What the task requires
Skip the pictures. Transcribe the rest of the data below without changing a word.

Information shown
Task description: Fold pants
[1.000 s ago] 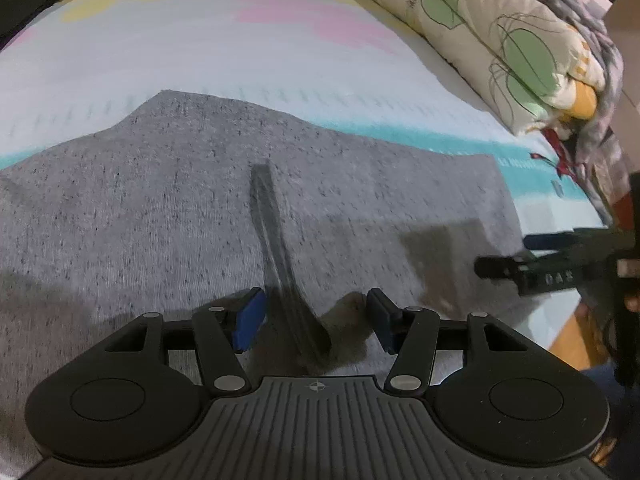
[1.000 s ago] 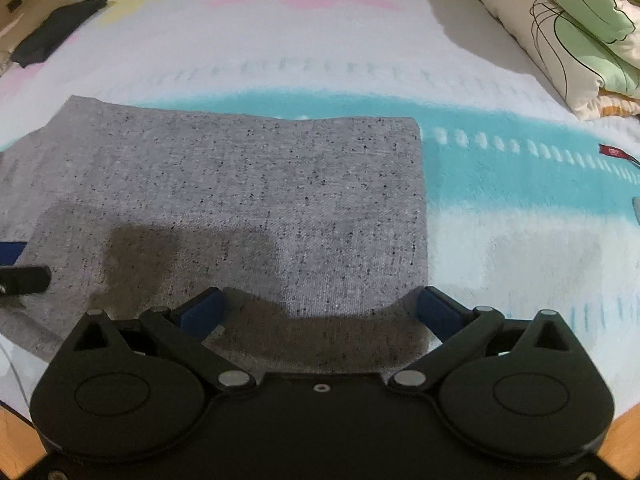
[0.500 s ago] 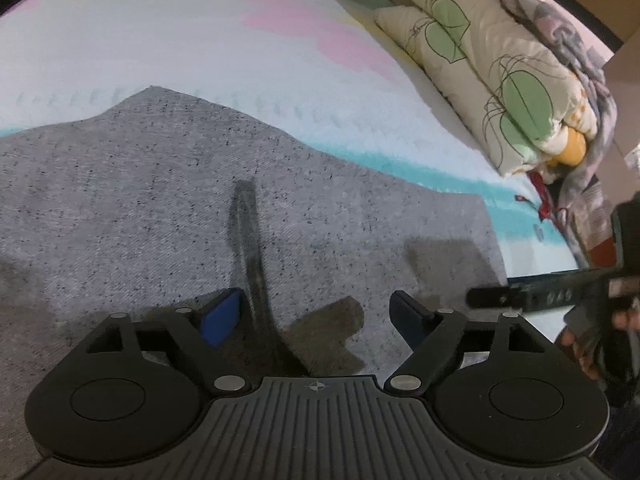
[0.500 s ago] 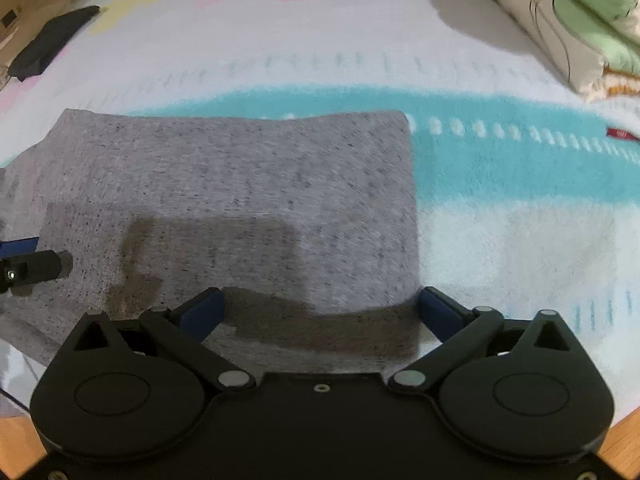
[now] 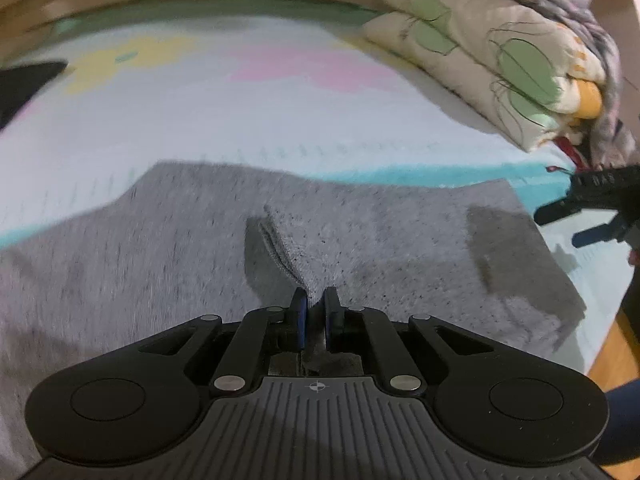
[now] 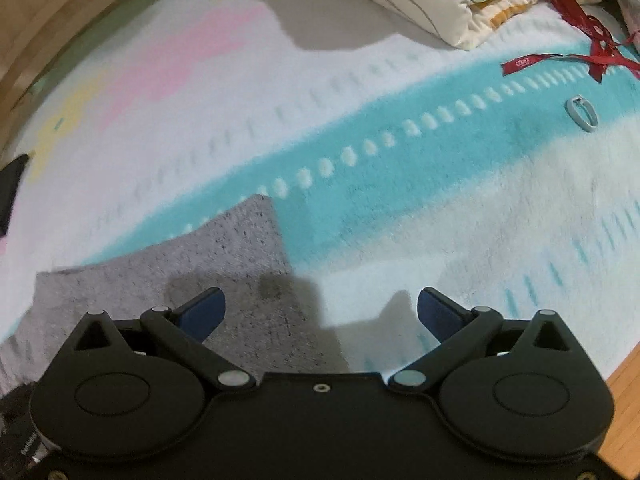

The completed task
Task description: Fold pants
[1.000 s ago] 
[1.000 s ago] 
[0.500 s ago] 
[0.500 s ago] 
[now] 
[now] 

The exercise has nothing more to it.